Population (2025-01-01)
- • Total: 27,616
- • Density: 1,175/km^{2} (3,042/sq mi)
- Demonyms: • calpí, -ina (Val.) • calpense (Sp.)
- Official language(s): Valencian; Spanish;
- Linguistic area: Valencian
- Time zone: UTC+1 (CET)
- • Summer (DST): UTC+2 (CEST)
- Postal code: 03710
- Website: calp.es

= Calpe =

Calpe, (Note: Pronunciation of Calpe:
 /es/) in Spanish, officially in Valencian Calp, (Note: Pronunciation of Calp (official):
 /ca-valencia/) is a coastal town and municipality located in the comarca of Marina Alta, in the province of Alicante, Valencian Community, Spain, by the Mediterranean Sea. It has an area of 23.5 km2 and a population density of 990 pd/sqkm.
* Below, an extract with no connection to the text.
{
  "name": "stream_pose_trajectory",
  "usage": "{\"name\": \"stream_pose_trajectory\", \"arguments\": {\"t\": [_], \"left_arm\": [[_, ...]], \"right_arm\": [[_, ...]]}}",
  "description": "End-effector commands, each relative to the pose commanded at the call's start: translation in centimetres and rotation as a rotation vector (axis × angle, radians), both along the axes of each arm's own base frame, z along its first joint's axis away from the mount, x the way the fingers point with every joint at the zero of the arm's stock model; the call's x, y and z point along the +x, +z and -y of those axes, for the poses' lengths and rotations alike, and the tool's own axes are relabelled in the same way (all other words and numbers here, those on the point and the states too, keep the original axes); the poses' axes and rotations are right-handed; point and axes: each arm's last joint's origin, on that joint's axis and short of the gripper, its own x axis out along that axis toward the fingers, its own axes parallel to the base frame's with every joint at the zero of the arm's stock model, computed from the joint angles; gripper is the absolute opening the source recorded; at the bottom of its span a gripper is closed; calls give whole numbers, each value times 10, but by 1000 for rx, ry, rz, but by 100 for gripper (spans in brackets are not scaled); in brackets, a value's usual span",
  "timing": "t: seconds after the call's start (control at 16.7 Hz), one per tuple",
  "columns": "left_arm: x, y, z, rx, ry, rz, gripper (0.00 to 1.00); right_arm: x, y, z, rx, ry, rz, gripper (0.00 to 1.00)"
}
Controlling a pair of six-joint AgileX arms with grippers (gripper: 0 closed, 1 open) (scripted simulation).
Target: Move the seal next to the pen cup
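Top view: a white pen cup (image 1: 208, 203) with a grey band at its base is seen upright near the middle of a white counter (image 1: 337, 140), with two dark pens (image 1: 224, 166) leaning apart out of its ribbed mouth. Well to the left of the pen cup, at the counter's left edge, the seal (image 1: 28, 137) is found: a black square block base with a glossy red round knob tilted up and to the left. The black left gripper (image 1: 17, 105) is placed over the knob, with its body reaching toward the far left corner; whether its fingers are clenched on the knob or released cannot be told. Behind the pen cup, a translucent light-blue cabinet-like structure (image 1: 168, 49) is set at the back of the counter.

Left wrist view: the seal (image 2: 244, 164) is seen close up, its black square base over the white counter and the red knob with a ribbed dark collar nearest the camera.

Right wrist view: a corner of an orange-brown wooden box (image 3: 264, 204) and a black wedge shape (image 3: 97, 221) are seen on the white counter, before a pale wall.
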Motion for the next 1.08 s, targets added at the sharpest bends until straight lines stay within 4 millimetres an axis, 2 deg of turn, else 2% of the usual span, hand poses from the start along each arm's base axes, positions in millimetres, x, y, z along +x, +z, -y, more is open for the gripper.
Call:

The city lies at the foot of the Penyal d'Ifac Natural Park. In 2022 the population was 24,096 inhabitants.

The economy of Calpe is based mainly on tourism and fishing. Many Iberian, Roman and Arab archeological sites exist in the town because of its strategic coastal location.

The Prime Meridian crosses Calpe.

==History==
There are some remains that testify to the presence of inhabitants in the region of Calpe in prehistoric times; some remains date back to the Bronze Age. The first buildings were introduced by the Iberians, constructed on the higher grounds.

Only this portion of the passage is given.